EU Starts Fully Facing Up to Greek Crisis – At Last ECB Opens Relief Spigot for Athens     Print Email

The European Central Bank (ECB) has put itself at the center of the Greek rescue attempt by promising to “buy” Greek government bonds and thus help fund Athens reshape its economy at a discount.

As a sign of this new realism in EU policy, the ECB announced this week -- on the heels of the EU-IMF bailout for Greece -- that the bank will continue accepting as collateral any current or future Greek government bonds, no matter how much they are downgraded by ratings agencies.

That means, in effect, that Athens can stave off any immediate liquidity crisis, because Greek banks can now get cash from the ECB by buying government bonds and then pledging them as collateral to the EU central bank.

According to the Wall Street Journal, the new collateral rule will ward off any liquidity crises at Greek banks, which are major holders of Greek debt. They will be able to get cash from the ECB by pledging Greek bonds as collateral. It may also make eurozone banks more likely to buy Greek debt because they know they will be able to get cash for it.

At least in the short run, Greece can count on being partly financed by the ECB, which has said that its policy will remain in place until “further notice.”

It is a big step for the ECB, whose head, Jean-Claude Trichet, has until now stood by his explicit statement last January that the bank would not change its rule of only accepting bonds above a certain minimum rating. Greece’s credit ratings have now been downgraded below investment-level ratings. The Financial Times reports today that Trichet is likely to have argued that Greece's crisis should be seen as a special case that needs to be isolated swiftly.

In fact, the shift at the Frankfurt-based bank shows a new level of concern at the top of the EU about the threat now posed to the eurozone. While official rhetoric continues to reject the view that contagion from Greece will affect other countries in the eurozone, global capital markets continue to worry about a “domino effect” in which Greece’s problems trigger mounting pressures on other EU countries with debt problems of their own, starting with Portugal.

EU leaders seem only now to be acknowledging how much will be required for Greece to stave off a debt restructuring. That eventuality, which many observers think is ultimately unavoidable, would cause chaos in the eurozone if it occurs in the current mood of panic about EU economic management, economists say.

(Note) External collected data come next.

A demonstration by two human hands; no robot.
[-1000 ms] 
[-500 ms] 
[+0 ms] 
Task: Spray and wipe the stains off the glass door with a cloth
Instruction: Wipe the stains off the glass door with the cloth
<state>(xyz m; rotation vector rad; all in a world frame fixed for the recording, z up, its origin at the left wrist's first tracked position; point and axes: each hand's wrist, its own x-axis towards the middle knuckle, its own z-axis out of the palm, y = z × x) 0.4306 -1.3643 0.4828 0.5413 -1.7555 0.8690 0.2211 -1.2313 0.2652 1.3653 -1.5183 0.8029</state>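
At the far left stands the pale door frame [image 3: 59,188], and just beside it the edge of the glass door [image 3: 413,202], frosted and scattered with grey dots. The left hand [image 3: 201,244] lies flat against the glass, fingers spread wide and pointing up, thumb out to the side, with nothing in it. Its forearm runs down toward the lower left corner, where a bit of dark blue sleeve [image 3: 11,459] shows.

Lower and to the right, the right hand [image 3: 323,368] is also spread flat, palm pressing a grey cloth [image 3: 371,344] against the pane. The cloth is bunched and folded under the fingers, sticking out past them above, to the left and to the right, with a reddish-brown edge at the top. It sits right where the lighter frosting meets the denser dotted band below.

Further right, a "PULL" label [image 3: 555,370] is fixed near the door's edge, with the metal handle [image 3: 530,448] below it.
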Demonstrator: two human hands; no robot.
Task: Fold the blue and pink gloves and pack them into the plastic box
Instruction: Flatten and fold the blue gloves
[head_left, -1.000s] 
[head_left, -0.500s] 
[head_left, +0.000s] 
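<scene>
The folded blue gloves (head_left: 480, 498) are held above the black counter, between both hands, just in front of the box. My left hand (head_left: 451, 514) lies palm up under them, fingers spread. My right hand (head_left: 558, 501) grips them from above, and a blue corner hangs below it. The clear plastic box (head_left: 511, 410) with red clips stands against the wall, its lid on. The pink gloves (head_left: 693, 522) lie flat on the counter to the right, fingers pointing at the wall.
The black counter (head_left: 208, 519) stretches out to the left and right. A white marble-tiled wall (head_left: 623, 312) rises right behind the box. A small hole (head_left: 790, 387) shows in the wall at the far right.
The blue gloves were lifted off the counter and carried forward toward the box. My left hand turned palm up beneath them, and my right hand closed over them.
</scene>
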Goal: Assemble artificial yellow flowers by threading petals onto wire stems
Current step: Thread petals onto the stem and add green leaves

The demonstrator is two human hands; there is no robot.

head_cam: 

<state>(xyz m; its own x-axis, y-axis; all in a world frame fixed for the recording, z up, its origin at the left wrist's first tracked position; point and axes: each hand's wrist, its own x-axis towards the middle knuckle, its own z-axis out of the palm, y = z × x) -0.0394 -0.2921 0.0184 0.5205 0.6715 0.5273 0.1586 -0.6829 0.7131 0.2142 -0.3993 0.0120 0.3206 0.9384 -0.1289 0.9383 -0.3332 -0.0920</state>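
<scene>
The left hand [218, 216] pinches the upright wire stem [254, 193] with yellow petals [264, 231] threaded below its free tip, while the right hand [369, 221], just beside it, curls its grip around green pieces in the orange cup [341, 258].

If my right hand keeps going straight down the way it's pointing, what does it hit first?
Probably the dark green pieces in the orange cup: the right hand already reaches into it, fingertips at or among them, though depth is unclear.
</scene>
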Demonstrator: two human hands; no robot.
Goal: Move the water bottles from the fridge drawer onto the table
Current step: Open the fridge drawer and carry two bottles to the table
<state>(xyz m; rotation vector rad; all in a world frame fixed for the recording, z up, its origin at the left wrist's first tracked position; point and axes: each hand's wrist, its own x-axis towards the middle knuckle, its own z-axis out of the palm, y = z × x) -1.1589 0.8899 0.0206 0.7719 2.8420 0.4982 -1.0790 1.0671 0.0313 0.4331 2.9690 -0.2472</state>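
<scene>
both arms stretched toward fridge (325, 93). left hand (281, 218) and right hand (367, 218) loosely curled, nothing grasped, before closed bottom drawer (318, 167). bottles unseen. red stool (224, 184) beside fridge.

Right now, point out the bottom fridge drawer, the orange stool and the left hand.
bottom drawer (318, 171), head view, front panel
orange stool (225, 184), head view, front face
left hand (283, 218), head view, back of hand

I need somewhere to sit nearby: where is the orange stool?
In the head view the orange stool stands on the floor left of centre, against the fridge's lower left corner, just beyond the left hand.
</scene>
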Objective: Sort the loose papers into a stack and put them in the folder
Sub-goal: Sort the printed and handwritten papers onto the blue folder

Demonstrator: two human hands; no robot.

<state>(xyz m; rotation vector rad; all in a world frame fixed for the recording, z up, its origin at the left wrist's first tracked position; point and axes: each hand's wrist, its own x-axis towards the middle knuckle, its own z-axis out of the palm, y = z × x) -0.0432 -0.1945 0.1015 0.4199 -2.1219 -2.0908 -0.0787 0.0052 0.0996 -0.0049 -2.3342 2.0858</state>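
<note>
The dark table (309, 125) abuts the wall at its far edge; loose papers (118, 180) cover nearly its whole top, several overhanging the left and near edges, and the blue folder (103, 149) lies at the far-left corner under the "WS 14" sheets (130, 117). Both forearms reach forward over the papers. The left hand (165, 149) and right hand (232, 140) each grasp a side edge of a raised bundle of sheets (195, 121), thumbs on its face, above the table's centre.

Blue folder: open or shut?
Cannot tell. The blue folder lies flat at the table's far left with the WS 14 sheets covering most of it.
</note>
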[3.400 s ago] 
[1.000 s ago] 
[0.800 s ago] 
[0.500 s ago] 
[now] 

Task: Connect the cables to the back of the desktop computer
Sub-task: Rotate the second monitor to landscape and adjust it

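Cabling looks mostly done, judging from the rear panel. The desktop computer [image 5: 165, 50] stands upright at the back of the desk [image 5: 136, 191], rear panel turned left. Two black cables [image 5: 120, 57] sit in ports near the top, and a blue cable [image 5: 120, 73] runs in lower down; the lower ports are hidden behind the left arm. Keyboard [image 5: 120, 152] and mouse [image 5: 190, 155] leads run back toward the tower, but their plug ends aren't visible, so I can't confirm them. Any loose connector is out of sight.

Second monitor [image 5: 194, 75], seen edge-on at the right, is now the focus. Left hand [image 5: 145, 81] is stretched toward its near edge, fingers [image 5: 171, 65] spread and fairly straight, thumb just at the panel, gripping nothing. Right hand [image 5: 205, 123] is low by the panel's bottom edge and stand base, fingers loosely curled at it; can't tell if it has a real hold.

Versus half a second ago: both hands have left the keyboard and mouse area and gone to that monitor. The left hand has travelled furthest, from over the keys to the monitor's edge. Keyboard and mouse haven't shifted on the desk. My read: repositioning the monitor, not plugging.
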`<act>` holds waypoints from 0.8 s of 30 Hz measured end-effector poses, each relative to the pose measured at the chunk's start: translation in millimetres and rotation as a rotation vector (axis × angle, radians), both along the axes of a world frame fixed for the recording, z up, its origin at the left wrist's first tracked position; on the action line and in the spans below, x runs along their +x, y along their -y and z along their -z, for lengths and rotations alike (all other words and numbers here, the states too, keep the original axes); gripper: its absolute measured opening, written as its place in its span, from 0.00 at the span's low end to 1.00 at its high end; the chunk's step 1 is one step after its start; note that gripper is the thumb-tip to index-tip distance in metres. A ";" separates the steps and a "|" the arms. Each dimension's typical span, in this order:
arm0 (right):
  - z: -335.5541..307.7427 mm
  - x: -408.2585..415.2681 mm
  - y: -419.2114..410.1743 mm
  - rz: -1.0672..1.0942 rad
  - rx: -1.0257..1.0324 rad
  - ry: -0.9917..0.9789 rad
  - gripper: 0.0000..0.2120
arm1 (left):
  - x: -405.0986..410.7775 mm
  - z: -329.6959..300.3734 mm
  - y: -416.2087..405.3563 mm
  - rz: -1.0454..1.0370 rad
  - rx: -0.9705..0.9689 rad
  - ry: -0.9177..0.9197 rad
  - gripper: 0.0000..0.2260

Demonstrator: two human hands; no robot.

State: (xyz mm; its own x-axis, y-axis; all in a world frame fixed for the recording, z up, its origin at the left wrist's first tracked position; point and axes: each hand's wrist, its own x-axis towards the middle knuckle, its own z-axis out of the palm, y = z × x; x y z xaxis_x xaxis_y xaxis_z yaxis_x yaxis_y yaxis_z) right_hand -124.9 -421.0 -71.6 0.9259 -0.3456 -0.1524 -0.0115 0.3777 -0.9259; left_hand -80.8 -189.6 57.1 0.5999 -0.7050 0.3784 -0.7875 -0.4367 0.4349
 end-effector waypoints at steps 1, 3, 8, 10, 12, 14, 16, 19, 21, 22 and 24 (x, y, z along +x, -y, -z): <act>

At this juncture, international markets still reflect growing doubts about the prospects for Athens to extricate itself from its debt predicament. Even if all the promised financial support (sometimes estimated to exceed $50 billion a year for three years) can be delivered, there are doubts about the ability of the Greek government to enforce its promised austerity measures in the face of civil unrest.

The core of the problem, economists say, is that Greece cannot cut back government spending and simultaneously expect enough economic expansion to “grow out of the problem” over three years.

As a result, the Greek problem has been transformed into a wider risk for other countries -- starting with Spain and Portugal -- that may need to be propped up by similar EU loans. Even Germany, the lender of last resort, cannot afford that.

A leading American economist, Simon Johnson, a former top IMF economist, has put forward what he calls “a narrow escape path” for Greece and the eurozone. He says that only more concerted EU action can avoid an early debt default by Greece that then would bring down other southern European countries and put the eurozone in dire peril.

His scenario calls for Europe to pursue a concerted policy to let the euro fall against the dollar (to improve the competitiveness of European exports), then to repeat the latest actions on Greece with other weak eurozone countries – and then, finally, to undertake a restructuring of their debts.

“Restructuring” (which amounts to a partial default) is a step that European leaders have said they would never accept. The policy reversal by the ECB may be the first evidence that the eurozone has realized how badly it has under-estimated the crisis until now.